Work instructions: Copy out each line of the data holding "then".

(Stored data entries)

━━━

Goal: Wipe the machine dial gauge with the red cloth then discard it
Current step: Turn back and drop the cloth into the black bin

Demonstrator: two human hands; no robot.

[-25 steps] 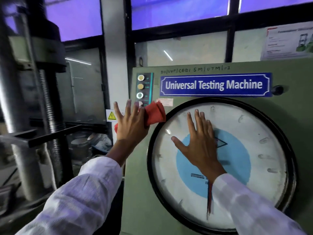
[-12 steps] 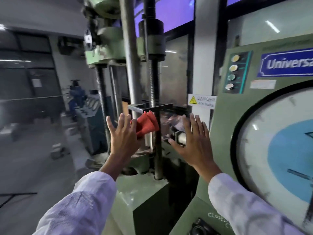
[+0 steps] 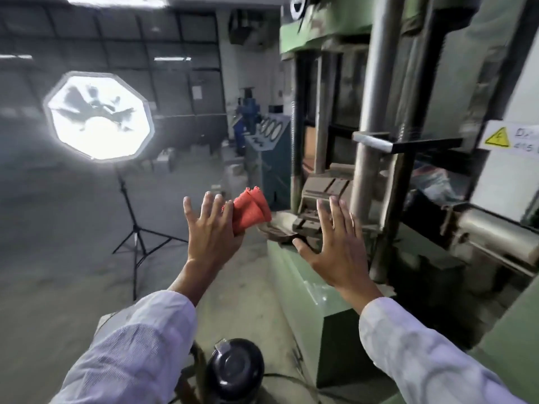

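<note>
My left hand (image 3: 211, 231) is raised in front of me with its fingers spread, and the folded red cloth (image 3: 250, 211) is pinched between thumb and palm, sticking out to the right. My right hand (image 3: 339, 249) is held up beside it, open and flat, touching nothing. The dial gauge is out of view. Both hands hover over the floor and the green base (image 3: 309, 290) of the testing machine.
The machine's steel columns (image 3: 376, 118) and dark crossbar (image 3: 408, 144) rise at right, with a yellow danger sign (image 3: 507, 138) beyond. A bright studio light (image 3: 99, 115) on a tripod (image 3: 135, 231) stands at left. A black round object (image 3: 236, 368) sits low in front.
My view has swung left, away from the dial gauge, which has left the frame. Both hands came off the machine face and stay raised, the left still holding the red cloth.
</note>
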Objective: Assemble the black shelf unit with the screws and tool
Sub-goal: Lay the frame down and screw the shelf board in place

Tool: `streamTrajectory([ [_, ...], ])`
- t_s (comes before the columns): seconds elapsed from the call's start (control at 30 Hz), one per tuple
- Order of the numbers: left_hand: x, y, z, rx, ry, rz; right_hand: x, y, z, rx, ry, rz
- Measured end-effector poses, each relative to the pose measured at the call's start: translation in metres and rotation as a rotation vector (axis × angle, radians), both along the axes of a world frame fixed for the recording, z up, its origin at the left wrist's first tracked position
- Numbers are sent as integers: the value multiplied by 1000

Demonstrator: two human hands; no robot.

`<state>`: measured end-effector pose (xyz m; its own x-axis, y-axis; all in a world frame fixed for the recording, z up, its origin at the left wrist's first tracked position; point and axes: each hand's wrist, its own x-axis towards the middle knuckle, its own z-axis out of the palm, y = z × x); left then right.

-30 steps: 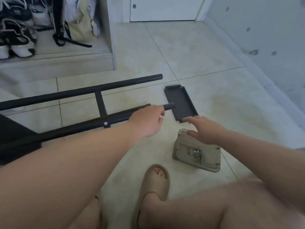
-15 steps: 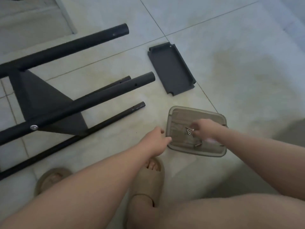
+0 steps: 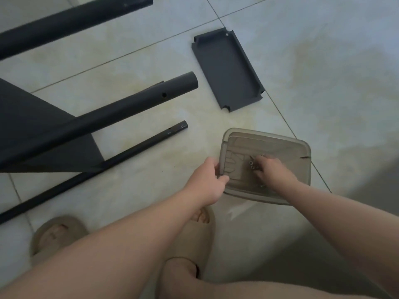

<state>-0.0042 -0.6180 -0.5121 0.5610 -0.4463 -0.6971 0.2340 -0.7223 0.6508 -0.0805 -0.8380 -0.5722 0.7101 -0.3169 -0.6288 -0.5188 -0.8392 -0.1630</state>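
Note:
A translucent grey-brown plastic tray [image 3: 287, 147] lies on the tiled floor with several silver screws [image 3: 251, 165] inside. My left hand [image 3: 208, 182] grips the tray's left rim. My right hand [image 3: 272, 171] reaches into the tray, fingers curled over the screws; whether it pinches one is hidden. The black shelf frame lies on its side at the left: a thick tube [image 3: 133, 104] with a hole near its end, a thinner rod [image 3: 121, 156] below it, another thick tube [image 3: 71, 20] at the top, and a dark shelf panel [image 3: 28, 126]. A small black shelf tray [image 3: 226, 70] lies apart.
My two feet in beige slippers [image 3: 194, 240] [image 3: 56, 234] stand on the floor just below the tray. Pale floor tiles stretch to the right of the plastic tray and the small black tray.
My left hand let go of the thick tube and came down to the plastic tray's rim. My right hand went deeper among the screws. The camera tilted down and moved closer.

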Motion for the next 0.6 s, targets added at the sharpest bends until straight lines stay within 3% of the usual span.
streamTrajectory([
  [0.23, 0, 1, 3, 10, 16, -19, 7, 6, -11, -87, 4, 108],
  [0.6, 16, 18, 31, 152, -57, -164, 9, 23, 52, 70, -161, -92],
])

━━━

Written response:
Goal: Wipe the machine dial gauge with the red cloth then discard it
`<state>`: measured end-effector pose (xyz m; its own x-axis, y-axis; all in a world frame fixed for the recording, z up, its origin at the left wrist's first tracked position; point and axes: each hand's wrist, its own x-axis towards the middle knuckle, its own z-axis out of the palm, y = z × x); left then right.

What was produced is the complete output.